“Wow, I don’t know how I can compete with that,” she said. “That’s a tough act to follow!”
Jennifer, like everyone else in the class–a Creative Nonfiction Workshop–was a would-be writer, and, also like everyone else in the class, shared the same nervousness and reservations prior to a critique of her work.
Every week, we would read two essays, submitted by fellow Workshop students, and would then critique the essays during the next class. This particular class, held on a cold upstate New York November evening in the late 1990s, featured two essays that were very different in scope and tone. The first one, which we had just reviewed with glowing praise, was a ten-page tour de force of a young man’s experience backpacking through Europe the summer after he graduated from high school. It told, in clipped, precise prose, his adventures traveling through the small towns and rural beauty of France, his foibles in Paris, even a near-arrest in Switzerland. It was an engaging, oftentimes edgy, irreverent, and highly entertaining piece.
Jennifer’s essay, on the other hand, was quiet, short, and homey. It told of a stormy January day when she was six years old. She was home–school had been canceled due to the weather–and didn’t know what to do. Her brother was sick in bed, and her mom was in the kitchen baking chocolate chip cookies. So Jennifer joined her, asked if she could help with the baking. It was a day, she wrote, that on the surface appeared ordinary and run-of-the-mill. Baking cookies in a snowstorm? Not the stuff of blockbuster movies or prize-winning novels. But the experience left a lasting impression. She said she could close her eyes and return to that day, could still smell the sweet aroma of the cookies as they baked, the tender touch of her mom’s hand patting her on the shoulder. She said whenever she felt overwhelmed, unsure, scared of what the world might have in store, she would pause and reflect on that day in the kitchen, the windowpanes steaming up, the snow falling outside, softly.

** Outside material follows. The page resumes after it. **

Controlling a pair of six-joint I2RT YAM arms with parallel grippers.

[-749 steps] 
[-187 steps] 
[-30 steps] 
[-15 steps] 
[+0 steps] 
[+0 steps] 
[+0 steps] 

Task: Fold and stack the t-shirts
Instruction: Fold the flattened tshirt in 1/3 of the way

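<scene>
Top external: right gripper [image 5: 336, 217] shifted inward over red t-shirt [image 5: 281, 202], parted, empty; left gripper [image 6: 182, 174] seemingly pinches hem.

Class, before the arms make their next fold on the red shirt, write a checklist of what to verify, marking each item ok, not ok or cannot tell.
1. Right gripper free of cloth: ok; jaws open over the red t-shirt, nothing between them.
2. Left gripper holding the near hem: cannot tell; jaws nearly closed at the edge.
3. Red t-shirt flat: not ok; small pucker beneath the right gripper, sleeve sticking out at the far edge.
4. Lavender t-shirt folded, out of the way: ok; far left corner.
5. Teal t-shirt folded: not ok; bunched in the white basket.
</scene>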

But in the wake of the essay that had preceded hers, Jennifer felt intimidated. “I wish we’d have looked at my essay some other week,” she said to the class, eliciting a few laughs.

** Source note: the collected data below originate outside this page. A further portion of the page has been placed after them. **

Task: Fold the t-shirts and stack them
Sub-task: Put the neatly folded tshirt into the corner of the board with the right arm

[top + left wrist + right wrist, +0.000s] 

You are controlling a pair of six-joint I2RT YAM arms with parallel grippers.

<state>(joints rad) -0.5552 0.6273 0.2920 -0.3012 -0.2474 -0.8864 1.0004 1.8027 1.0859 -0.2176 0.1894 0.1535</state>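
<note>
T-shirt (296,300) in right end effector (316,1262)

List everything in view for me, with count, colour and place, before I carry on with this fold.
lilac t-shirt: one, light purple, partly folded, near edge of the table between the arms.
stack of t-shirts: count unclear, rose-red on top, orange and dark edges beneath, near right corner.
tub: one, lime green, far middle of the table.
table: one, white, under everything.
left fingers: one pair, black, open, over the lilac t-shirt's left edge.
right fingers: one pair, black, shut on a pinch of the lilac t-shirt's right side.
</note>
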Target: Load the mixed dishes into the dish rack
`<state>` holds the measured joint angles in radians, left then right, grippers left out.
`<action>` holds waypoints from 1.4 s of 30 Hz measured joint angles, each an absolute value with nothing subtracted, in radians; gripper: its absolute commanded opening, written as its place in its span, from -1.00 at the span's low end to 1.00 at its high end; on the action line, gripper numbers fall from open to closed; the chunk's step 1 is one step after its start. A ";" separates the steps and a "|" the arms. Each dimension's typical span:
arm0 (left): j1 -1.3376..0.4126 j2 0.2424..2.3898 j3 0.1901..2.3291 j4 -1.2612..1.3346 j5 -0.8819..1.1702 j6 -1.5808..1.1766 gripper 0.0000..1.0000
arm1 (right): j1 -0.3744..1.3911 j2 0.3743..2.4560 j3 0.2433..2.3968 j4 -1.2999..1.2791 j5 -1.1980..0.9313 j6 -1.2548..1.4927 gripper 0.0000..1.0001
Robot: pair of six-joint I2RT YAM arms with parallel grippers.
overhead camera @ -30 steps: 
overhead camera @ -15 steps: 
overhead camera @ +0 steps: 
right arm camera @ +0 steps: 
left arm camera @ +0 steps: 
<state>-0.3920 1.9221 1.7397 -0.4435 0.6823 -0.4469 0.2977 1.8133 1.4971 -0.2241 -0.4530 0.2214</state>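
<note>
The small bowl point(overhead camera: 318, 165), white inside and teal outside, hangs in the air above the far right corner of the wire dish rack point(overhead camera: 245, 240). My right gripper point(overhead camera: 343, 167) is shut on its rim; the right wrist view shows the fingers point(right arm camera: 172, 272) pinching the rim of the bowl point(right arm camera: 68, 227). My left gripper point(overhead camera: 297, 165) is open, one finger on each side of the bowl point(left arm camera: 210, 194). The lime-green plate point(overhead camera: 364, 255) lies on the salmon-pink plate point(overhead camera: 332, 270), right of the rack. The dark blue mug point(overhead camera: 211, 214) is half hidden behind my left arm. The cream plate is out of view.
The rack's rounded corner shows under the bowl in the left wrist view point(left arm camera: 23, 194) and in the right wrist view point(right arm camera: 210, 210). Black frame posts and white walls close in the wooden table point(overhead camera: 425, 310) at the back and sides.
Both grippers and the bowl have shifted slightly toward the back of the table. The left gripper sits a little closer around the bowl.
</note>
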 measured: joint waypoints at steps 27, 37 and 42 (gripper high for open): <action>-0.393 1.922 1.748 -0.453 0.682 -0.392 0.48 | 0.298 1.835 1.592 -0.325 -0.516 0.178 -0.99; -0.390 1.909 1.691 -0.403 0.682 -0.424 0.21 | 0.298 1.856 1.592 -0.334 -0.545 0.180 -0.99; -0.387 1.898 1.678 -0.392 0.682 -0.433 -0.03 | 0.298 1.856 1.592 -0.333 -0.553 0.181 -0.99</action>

The professor, a tall woman with thick glasses who always wore her hair in a ponytail, took the moment to pursue the topic. “Why do you say that?” she said. “I don’t mean to preempt the class’s thunder, but I loved your essay. It moved me deeply.” This seemed to comfort Jennifer. She let out a relieved breath, her shoulders falling back, more relaxed.

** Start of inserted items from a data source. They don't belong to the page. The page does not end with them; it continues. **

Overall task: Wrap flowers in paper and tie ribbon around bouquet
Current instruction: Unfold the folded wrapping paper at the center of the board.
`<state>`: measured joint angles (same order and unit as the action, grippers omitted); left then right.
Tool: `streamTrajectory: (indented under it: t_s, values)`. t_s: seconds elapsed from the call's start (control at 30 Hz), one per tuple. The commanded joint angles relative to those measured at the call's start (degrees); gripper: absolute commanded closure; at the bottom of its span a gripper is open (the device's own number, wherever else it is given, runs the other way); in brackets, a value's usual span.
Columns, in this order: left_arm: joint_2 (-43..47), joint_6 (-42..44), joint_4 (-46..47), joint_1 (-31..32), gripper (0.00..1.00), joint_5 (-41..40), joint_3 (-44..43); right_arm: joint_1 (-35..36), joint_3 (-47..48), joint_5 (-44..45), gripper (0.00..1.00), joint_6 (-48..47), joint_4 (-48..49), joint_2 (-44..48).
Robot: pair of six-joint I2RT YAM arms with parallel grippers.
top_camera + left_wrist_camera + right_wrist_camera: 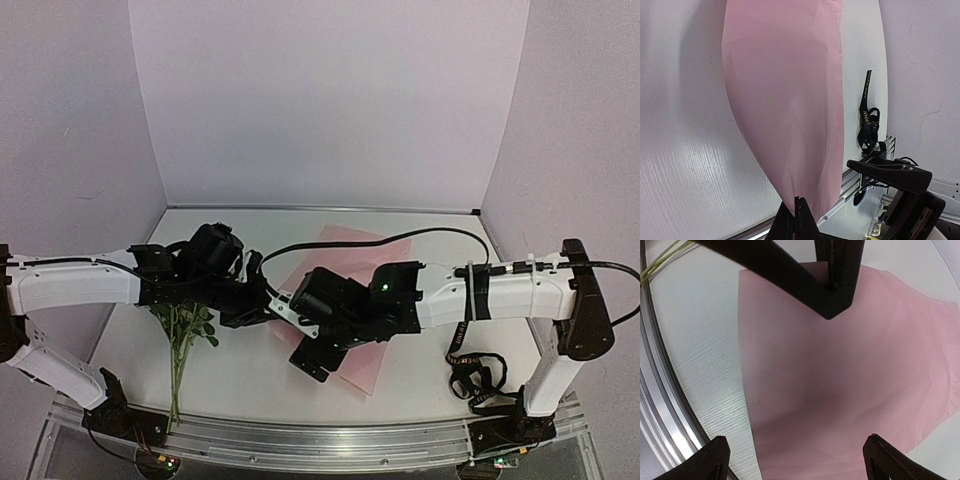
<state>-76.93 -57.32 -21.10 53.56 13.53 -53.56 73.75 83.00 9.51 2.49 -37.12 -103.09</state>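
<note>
The pink paper (352, 248) lies on the table's middle, one corner lifted. My left gripper (799, 212) is shut on that corner, and the sheet (785, 100) hangs away from its closed fingers. My right gripper (797, 460) stands open above the paper (850, 370), nothing between its fingers, facing the left gripper's fingers (832, 287). The flowers (186, 328) lie at the left under my left arm; leaves and long stems show, the heads are hidden. The black ribbon (470, 378) lies bunched by the right arm's base, also in the left wrist view (867, 117).
White walls close in the table at the back and both sides. A metal rail (330, 440) runs along the near edge. The flower stems (660, 260) reach toward that rail. A black cable (400, 238) arcs over the paper from the right arm.
</note>
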Motion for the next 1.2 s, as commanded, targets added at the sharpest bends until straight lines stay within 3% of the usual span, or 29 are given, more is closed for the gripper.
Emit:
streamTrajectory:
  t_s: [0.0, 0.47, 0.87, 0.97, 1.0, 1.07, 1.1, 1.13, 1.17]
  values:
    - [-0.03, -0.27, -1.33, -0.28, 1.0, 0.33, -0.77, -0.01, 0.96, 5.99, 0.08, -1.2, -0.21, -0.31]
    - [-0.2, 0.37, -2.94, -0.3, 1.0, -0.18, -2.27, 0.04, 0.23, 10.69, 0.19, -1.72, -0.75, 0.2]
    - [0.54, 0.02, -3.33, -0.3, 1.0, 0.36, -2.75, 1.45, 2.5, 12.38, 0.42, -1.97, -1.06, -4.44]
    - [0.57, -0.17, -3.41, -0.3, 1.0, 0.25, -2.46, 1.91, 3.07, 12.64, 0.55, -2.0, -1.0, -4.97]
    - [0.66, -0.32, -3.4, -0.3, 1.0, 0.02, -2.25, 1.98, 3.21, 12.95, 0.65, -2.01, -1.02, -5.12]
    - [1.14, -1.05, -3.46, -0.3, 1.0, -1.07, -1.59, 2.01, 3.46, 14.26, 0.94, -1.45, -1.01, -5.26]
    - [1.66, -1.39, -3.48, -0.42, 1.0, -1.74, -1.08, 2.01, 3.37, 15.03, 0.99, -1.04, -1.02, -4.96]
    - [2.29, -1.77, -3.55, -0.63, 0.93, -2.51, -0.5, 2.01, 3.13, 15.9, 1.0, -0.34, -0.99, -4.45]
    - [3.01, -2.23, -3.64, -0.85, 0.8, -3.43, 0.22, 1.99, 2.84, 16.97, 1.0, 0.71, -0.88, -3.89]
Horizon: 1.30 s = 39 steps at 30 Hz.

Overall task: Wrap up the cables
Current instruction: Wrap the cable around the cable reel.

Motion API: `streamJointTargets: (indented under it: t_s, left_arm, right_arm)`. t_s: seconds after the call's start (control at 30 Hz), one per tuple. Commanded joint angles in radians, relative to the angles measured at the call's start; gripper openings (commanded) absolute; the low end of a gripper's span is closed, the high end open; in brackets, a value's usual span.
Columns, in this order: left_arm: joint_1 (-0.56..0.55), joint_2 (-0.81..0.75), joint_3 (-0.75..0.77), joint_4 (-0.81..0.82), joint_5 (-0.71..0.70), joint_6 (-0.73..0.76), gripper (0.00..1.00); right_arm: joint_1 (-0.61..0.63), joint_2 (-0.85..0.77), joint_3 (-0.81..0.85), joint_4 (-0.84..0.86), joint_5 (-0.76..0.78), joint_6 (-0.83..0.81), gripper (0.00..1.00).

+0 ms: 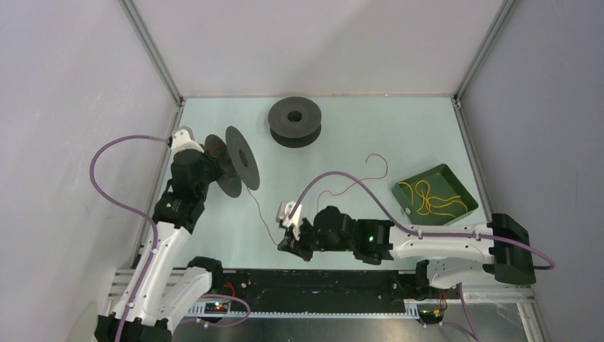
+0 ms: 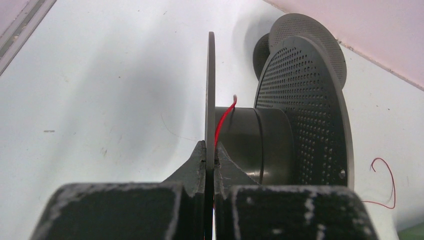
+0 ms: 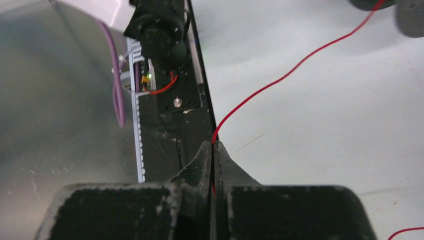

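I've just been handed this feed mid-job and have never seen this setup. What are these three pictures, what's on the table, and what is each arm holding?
You are looking at two robot arms bolted at the near edge of a table. The wide picture is from a fixed camera above and behind them; the other two come from cameras on each wrist, looking out past that arm's own fingers.

The left gripper is shut on one flange of a dark spool, held up on edge. A red cable has one end at the spool's core and runs to the right gripper, which is shut on it.

A second spool lies flat at the far side. A green tray at the right holds the yellow cable.
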Motion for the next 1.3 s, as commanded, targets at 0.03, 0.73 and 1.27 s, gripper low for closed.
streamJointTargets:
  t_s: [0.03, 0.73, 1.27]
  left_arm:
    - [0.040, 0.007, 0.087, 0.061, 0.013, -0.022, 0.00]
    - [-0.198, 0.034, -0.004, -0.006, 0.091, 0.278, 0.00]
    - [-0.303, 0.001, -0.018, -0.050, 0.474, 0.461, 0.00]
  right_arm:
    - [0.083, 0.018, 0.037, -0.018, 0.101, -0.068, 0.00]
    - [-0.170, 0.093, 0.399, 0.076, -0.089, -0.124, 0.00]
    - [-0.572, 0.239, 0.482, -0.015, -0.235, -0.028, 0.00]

“My story just seems so small,” she said then. “I mean, backpacking through Europe? Really? And I just write about baking some cookies with my mom.” She shook her head.
There was an uncomfortable silence, but then the professor said, “So, what’s wrong with small? I think there’s this old lie that says writers need to see the world, do all these incredible things, maybe save the planet a few times, and then write a masterpiece about all of it. But you know what? That’s not life for most people. Here, let’s take a poll. How many of you have climbed Everest?” A few murmurs, no hands. “Been to the moon? Dived in the Marianas Trench?” No one said a word. We just listened. “It’s the quiet moments, the little moments, we all have in common,” she went on. “As writers, we just need to share our stories. I think that’s the most important thing. No matter how ‘small’ your story is, let your voice be heard.”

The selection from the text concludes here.